Task directions: Report how many lines below contain the word "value". Write only that number.
____________
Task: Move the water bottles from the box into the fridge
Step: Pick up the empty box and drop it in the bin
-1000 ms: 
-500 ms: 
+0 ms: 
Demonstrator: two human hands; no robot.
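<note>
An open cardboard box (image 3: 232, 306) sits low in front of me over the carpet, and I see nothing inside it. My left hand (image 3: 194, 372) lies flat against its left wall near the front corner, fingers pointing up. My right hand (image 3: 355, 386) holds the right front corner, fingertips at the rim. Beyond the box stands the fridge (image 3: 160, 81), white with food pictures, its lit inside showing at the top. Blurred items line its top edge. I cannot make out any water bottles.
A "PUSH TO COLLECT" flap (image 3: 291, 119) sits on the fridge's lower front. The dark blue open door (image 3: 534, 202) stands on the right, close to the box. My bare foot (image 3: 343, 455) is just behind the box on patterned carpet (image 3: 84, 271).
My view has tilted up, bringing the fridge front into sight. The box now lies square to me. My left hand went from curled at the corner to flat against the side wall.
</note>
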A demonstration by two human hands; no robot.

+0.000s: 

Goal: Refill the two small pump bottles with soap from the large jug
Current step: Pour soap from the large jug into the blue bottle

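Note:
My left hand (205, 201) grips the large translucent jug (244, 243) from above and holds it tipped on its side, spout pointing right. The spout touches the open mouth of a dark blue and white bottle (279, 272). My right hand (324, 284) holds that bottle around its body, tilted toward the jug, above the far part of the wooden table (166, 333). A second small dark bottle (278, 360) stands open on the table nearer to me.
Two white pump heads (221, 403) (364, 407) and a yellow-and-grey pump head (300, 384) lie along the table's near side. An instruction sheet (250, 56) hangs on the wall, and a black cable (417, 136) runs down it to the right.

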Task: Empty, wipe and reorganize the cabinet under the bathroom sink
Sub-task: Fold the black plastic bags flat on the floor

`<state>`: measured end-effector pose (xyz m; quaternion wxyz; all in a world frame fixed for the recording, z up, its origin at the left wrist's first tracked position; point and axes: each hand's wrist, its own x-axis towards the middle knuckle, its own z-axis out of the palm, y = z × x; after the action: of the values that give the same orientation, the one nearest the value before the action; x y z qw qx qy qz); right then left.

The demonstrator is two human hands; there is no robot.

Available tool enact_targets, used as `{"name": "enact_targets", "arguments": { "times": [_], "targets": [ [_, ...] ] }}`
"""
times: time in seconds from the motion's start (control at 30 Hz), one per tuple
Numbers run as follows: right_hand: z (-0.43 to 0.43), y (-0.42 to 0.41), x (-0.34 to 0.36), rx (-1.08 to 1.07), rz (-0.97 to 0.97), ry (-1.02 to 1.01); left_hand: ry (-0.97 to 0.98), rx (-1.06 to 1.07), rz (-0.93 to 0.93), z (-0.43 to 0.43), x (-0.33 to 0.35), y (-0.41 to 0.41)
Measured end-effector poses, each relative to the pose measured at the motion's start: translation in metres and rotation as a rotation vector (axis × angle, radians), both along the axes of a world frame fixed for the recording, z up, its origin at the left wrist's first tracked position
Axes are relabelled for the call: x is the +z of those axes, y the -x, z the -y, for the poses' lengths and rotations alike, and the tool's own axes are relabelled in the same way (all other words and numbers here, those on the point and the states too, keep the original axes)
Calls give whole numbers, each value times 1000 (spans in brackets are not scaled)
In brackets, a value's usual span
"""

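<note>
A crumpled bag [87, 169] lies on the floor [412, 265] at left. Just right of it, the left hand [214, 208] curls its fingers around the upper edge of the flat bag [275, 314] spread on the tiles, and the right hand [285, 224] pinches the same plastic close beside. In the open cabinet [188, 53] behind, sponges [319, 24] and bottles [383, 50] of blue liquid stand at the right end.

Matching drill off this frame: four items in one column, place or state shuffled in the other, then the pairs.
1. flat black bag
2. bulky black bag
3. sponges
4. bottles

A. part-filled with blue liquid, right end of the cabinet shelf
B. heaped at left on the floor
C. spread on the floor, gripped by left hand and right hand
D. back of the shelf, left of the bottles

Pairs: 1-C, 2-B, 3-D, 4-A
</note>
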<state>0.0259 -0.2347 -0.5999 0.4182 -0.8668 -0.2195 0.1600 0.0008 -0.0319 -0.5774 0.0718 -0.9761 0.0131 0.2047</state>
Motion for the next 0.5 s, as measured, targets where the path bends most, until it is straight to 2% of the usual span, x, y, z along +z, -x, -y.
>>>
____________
Task result: 3